自分勝手な俺の想いを押し付けて、実力行使する……最低だな。
「最低でも良い。雇用主を勝手に連れ出す用心棒なんて即解雇だ。だけど、今日は俺の我が儘を聞いてくれないか」
「……ふん、私は心の広い雇用主なのです。ダットさんやスラウくんに心配をかけさせたのも事実ですから……今日、一日くらいはダットさんのために時間を使ってあげても良いですよぅ」
「そうか」
ふと、思うことがある。
トオルは今どんな顔をしているんだろうか。
普段なら何かを誤魔化すような含み笑いをしていたり、眉間にしわを寄せていたり、はたまた年相応の少女と変わらぬ笑みを浮かべていたり。

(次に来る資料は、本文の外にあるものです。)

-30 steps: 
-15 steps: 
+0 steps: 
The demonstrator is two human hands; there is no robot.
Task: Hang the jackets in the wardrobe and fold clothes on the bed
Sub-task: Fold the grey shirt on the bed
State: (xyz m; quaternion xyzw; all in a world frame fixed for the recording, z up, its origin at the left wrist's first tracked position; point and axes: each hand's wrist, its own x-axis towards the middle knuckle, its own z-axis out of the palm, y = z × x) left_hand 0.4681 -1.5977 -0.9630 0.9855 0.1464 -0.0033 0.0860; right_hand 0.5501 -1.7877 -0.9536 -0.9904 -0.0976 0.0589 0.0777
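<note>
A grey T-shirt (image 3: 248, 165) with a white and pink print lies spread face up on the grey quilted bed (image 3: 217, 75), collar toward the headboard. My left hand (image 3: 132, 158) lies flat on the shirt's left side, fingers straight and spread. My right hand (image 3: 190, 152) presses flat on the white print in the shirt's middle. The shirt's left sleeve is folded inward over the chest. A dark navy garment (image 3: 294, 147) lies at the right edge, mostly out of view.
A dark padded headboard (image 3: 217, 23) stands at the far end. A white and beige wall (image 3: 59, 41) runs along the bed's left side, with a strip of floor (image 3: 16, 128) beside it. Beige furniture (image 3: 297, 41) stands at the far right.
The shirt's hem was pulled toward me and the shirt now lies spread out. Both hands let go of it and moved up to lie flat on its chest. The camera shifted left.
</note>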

俺の誘いをしぶしぶ受けたトオルはどんな顔をしているのか。
……しかめっ面かな。
背負っていたトオルを降ろす。
「お、やっと降ろしてくれましたね。安心して下さい。ここで逃げ出すなんて真似はしませ……どうしました?」
「……いや、何でもない」
特に変わったこともなく、トオルだった。
まあ、当たり前か、俺は何を考えているんだ。
「さあさあさあ! 全く、何も考えていなかったダットさんは私をどんな場所に連れていってくれるんですかねぇ。とても楽しみですねぇ。いやぁ、こんな何が起こるかわからなくて楽しみな休日は初めてですよぅ。期待しちゃいますねぇ」
……やっぱり、トオルはトオルだな。
「過度な期待をするな。女性を連れて歩いた経験なんて俺には……」
「またまたぁ。ダットさん程の人なら引く手あまたでしょう。よっ、色男!」
「……わざとだろ」
「えへへ、ばれましたか。まあ、楽しみなのは本当ですよぅ。外歩きなんて食事か資料集め目的ばかりですから。私の期待を裏切らないで欲しいですよぅ」
「善処しよう」
さすがに簡単に任せろとは言えないな。
……俺はトオルの期待に応えられるだろうか。
いや、不安になってる場合じゃない。
行動無くして結果は得られん、腹を括るべきだ。
連れ出した以上、責任を持たねばなるまい。
「よし、行くぞ」
はぐれないようにトオルの手を握る。
痛くならないギリギリくらいの力でがっちり掴んだ。
これではぐれる心配はない。
「えっ、い、いきなりですねぇ。ダットさん、大胆です」
「ああ、大胆に攻めてみようかと思う」
二人で楽しめそうな場所に案内してみるか。